Problem ::
Going through the data, count each line that has the word "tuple". Reply with the total and nothing more.

Input records ::

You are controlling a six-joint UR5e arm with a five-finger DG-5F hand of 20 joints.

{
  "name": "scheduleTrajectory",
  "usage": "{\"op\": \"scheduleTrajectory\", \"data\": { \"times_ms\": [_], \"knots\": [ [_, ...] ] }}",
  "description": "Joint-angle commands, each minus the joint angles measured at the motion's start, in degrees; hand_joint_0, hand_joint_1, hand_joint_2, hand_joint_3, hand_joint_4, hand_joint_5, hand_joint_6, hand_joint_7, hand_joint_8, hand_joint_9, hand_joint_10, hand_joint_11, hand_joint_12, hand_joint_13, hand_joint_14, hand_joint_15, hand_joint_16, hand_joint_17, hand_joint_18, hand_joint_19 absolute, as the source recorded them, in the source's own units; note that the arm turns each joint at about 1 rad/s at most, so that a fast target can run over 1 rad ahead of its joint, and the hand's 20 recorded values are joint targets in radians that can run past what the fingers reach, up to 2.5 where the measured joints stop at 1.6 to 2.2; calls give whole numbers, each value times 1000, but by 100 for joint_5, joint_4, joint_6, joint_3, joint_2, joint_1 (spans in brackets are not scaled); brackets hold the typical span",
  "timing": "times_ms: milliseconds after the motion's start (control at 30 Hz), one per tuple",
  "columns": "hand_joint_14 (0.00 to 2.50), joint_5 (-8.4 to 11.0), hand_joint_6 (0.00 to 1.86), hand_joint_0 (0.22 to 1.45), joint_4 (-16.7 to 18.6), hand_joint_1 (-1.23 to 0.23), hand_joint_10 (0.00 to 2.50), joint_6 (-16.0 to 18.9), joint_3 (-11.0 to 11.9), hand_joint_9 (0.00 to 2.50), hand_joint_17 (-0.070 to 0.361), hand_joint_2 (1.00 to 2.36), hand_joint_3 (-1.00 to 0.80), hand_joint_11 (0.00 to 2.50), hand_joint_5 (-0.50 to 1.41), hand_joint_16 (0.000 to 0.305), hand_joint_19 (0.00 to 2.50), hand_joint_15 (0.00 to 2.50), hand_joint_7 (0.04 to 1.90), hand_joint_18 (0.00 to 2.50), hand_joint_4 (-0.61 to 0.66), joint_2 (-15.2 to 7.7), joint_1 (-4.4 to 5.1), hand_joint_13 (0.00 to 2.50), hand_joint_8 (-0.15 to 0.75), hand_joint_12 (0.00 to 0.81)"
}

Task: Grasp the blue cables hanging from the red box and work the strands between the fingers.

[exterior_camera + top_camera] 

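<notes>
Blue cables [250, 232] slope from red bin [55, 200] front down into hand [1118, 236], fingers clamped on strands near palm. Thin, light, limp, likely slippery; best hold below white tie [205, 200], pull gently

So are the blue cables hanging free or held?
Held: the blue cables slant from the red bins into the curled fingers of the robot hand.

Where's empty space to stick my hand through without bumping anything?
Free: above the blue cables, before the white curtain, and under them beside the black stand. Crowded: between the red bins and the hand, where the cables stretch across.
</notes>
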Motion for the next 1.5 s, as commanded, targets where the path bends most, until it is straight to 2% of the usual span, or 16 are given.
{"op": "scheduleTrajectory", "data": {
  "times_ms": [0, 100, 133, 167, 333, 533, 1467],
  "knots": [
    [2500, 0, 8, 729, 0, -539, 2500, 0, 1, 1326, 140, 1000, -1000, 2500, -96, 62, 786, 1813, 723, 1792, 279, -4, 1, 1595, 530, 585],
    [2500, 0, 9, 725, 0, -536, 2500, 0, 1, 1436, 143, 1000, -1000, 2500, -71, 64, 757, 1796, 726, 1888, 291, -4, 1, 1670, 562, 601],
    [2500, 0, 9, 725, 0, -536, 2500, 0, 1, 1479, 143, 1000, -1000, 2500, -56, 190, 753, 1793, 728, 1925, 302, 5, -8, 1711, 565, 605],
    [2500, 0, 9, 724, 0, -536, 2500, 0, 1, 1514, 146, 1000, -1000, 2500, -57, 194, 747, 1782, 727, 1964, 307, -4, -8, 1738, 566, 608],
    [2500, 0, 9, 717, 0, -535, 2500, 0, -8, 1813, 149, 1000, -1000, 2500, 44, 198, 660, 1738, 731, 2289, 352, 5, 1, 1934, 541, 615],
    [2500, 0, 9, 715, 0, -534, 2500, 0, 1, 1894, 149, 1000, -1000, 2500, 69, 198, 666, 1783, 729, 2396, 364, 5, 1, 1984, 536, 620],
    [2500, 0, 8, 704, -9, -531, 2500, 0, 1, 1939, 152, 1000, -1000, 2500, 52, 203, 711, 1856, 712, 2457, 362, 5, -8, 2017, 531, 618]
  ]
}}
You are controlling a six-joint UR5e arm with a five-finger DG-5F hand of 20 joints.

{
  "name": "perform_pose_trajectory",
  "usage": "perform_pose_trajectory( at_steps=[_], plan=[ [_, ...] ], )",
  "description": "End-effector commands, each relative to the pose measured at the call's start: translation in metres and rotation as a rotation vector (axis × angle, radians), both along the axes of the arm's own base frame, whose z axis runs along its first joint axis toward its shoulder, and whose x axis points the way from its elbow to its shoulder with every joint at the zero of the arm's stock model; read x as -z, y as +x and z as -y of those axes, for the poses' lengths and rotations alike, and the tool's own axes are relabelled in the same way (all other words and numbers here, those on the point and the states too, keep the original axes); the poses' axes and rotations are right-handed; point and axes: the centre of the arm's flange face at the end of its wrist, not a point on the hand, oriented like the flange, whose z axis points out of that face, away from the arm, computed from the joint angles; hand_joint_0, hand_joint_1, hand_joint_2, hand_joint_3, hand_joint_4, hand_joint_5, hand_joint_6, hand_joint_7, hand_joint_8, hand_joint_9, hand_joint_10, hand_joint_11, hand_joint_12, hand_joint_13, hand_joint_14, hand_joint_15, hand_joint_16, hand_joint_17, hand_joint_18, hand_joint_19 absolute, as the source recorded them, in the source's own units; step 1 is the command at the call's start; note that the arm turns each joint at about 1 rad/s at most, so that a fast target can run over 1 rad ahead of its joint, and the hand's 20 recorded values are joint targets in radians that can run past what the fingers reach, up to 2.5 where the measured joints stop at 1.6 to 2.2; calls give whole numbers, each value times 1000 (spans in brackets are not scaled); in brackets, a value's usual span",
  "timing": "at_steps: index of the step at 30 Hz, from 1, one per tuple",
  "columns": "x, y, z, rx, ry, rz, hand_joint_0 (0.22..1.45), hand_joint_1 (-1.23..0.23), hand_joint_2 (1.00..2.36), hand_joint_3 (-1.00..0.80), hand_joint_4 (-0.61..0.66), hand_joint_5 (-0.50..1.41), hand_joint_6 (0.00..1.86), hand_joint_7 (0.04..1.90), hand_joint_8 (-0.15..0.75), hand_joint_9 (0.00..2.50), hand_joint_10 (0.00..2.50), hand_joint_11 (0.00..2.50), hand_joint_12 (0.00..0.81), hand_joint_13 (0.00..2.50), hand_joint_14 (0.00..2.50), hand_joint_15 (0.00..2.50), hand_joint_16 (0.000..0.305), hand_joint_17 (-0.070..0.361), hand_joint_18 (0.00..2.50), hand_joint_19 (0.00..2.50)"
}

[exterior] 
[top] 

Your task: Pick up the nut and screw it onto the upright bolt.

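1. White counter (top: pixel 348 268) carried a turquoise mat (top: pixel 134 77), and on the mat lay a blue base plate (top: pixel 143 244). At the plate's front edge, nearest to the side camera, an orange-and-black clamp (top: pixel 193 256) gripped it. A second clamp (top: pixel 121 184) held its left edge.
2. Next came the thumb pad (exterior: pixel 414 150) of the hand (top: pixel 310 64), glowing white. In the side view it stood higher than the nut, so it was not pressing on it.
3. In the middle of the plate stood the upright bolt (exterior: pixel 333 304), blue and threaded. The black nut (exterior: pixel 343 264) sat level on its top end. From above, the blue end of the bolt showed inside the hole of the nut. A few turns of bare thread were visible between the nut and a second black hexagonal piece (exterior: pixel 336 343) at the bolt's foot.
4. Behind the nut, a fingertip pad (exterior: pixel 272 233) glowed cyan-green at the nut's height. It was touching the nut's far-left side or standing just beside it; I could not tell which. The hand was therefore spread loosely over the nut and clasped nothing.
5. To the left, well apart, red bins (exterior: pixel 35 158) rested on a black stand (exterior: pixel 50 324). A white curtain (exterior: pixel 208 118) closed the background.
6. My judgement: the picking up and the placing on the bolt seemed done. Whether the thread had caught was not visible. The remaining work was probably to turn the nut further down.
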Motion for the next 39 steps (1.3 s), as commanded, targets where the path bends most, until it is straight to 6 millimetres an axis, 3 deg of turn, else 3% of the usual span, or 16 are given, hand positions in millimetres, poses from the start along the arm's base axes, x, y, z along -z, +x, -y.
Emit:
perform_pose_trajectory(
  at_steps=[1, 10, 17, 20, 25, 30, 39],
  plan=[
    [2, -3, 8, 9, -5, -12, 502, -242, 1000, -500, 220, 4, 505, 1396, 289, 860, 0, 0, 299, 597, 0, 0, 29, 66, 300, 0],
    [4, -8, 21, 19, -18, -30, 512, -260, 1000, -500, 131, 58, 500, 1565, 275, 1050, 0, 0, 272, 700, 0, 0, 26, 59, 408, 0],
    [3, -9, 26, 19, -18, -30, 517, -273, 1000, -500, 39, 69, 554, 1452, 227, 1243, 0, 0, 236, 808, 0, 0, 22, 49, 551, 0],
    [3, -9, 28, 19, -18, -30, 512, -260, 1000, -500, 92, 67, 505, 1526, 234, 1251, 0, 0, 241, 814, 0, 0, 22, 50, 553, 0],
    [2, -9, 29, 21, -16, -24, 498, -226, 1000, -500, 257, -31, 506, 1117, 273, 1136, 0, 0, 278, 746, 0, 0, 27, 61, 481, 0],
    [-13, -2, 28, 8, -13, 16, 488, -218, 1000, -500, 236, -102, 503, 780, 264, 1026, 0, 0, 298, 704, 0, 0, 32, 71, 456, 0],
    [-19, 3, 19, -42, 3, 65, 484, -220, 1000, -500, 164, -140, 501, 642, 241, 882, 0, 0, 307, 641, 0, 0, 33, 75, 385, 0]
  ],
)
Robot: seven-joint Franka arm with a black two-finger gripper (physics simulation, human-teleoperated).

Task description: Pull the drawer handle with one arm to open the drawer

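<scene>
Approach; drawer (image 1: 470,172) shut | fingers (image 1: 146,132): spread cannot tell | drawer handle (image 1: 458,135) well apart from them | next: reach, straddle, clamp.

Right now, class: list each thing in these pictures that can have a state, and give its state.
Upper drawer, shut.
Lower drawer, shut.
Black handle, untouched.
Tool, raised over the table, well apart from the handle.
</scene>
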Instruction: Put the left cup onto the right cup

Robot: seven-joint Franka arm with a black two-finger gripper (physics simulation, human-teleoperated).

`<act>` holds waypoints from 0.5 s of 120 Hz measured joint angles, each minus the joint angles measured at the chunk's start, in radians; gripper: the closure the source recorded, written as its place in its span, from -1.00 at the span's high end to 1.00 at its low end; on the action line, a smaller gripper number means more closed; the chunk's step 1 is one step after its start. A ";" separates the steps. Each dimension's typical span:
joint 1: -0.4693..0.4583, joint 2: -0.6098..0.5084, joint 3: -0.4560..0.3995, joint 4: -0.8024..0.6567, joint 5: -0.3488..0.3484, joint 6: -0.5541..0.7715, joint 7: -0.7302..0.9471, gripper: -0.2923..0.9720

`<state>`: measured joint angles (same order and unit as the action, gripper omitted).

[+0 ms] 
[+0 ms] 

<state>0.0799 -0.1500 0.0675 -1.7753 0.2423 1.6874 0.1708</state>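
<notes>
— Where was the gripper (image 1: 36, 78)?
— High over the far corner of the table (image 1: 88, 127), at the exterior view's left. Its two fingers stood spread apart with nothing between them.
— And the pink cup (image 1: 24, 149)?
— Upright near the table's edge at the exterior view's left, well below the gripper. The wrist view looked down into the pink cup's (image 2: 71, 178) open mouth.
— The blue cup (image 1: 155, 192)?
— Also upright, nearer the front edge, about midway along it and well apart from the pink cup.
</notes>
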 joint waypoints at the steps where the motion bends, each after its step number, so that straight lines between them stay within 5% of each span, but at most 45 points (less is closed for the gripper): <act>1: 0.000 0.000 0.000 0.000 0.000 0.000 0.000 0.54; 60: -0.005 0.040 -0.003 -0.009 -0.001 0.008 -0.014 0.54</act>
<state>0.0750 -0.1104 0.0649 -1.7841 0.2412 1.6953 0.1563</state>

Written solution ::
2